▸ **Goal of the exercise**: Reproduce the complete set of records exactly. No picture is to appear in the copy.

▸ **Dataset records**:

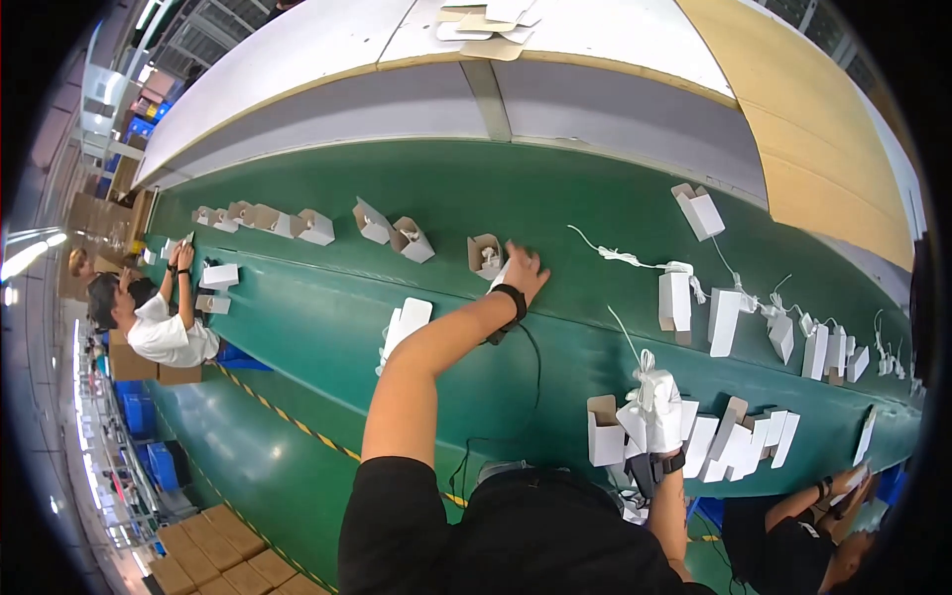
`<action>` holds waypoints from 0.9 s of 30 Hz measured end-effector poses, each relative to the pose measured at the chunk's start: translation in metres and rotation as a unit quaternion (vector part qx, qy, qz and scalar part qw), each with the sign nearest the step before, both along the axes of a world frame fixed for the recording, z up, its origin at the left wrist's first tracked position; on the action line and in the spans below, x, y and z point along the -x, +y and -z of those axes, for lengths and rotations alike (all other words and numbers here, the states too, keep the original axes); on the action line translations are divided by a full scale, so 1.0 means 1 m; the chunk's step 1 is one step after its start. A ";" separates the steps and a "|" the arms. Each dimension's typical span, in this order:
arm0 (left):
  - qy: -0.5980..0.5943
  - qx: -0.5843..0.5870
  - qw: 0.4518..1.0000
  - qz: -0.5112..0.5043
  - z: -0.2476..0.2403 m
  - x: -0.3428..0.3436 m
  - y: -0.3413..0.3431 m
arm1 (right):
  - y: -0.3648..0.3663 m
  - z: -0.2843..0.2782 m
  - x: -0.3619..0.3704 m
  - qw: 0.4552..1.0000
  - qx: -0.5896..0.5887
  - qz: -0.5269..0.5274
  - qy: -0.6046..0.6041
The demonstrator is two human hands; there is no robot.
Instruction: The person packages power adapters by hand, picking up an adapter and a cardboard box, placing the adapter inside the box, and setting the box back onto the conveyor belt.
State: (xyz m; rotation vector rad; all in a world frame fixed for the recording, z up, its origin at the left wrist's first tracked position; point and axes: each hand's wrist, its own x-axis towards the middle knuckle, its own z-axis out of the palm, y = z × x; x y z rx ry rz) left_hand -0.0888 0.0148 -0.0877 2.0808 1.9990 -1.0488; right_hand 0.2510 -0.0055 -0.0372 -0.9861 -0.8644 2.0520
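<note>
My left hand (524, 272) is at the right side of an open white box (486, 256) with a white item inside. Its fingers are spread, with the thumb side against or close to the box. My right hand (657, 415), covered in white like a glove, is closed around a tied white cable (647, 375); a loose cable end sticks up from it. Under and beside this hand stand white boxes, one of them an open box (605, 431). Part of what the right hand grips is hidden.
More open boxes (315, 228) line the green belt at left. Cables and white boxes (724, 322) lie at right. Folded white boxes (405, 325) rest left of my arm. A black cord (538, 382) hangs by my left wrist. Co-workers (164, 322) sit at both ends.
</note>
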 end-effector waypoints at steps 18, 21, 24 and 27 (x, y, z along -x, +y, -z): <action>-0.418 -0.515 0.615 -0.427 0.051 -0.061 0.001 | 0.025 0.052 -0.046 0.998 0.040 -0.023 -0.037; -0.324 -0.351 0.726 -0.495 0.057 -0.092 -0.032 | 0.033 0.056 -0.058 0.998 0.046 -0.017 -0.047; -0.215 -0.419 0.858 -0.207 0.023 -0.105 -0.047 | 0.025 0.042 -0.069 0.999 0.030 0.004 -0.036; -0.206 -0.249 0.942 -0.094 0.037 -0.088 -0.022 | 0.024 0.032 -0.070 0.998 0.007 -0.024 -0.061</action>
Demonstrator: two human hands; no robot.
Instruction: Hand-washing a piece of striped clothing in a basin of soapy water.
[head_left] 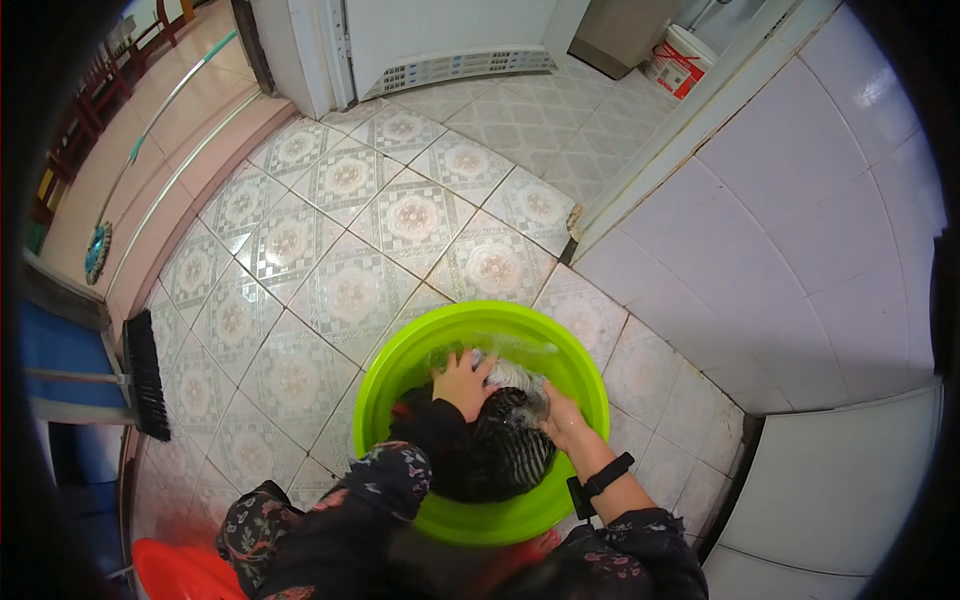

▸ **Result**:
`<action>` holds waypoints from 0.9 s of 30 Hz measured end-effector poses, each relative to the pose measured at the chunk's start: translation in metres and rotation as a unit quaternion (vector part qx, qy, qz and scalar part qw), each with the sign nearest the step before, both along the axes of a world frame fixed for the recording, z up, its origin at the left wrist's first tracked position; on the action line and in the spans below, x, y and z point along the -x, +y and -z of those axes, for lengths and rotations alike (all other words and numbers here, the states too, keep the original axes); on the action line translations are divided by a full scale, so 1.0 means 1 m; the chunk's step 1 is one step after its start. A ";" separates the steps and a "|" the arms. Each dimension's typical span, in this order:
arm0 (left):
  - qy: -0.5980..0.5943
  - qx: -0.5843..0.5870
  - qw: 0.4518..1.0000
  - qz: -0.5112..0.5043
  - z: -0.2476..0.2403 m
  - x: -0.3428..0.3436 m
  - y: -0.3413..0.3431 m
arm1 (right):
  - y: -0.3648..0.3663 m
  - z: -0.2843..0.2782 m
  - x: -0.3619..0.3704 m
  - qw: 0.4552..1.0000
  - qx: -0.5896..0.5887
  - qz: -0.5269..0.5274
  - qy: -0.6046..0.6041
The demonstrator is two human hands; there is no robot.
Instruction: The person packages power adapters by hand, picking up an adapter and a cardboard box, placing the adapter inside the box, and setting the box back onto the conveyor belt.
State: (xyz m; rotation vector rad; all in a world frame fixed for the recording, z up, its origin at the left wrist's first tracked position; point and axes: each hand's wrist, its own x-axis towards the middle knuckle, its own z-axis out of the palm, y = z × x; x y z rx ry rz) left_hand -0.0888 0.0148 -0.0877 2.0808 1.9990 -1.0488; right_hand 0.2510 -0.0055 -0.0372 -0.9861 -0.8644 2.0520
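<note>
My left hand (524, 272) is at the right side of an open white box (486, 256) with a white item inside. Its fingers are spread, with the thumb side against or close to the box. My right hand (657, 415), covered in white like a glove, is closed around a tied white cable (647, 375); a loose cable end sticks up from it. Under and beside this hand stand white boxes, one of them an open box (605, 431). Part of what the right hand grips is hidden.
More open boxes (315, 228) line the green belt at left. Cables and white boxes (724, 322) lie at right. Folded white boxes (405, 325) rest left of my arm. A black cord (538, 382) hangs by my left wrist. Co-workers (164, 322) sit at both ends.
</note>
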 end-effector waypoints at steps 18, 21, 24 and 27 (x, y, z along -x, +y, -z): <action>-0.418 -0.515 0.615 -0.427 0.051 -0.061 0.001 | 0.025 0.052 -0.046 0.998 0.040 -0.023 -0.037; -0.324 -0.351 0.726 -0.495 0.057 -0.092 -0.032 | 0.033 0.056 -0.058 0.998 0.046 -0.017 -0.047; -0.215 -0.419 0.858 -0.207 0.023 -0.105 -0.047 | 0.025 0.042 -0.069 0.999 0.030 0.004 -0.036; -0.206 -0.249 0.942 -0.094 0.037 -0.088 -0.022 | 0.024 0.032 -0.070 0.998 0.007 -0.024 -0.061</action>
Demonstrator: two human hands; no robot.
Instruction: Hand-washing a piece of striped clothing in a basin of soapy water.
[head_left] 

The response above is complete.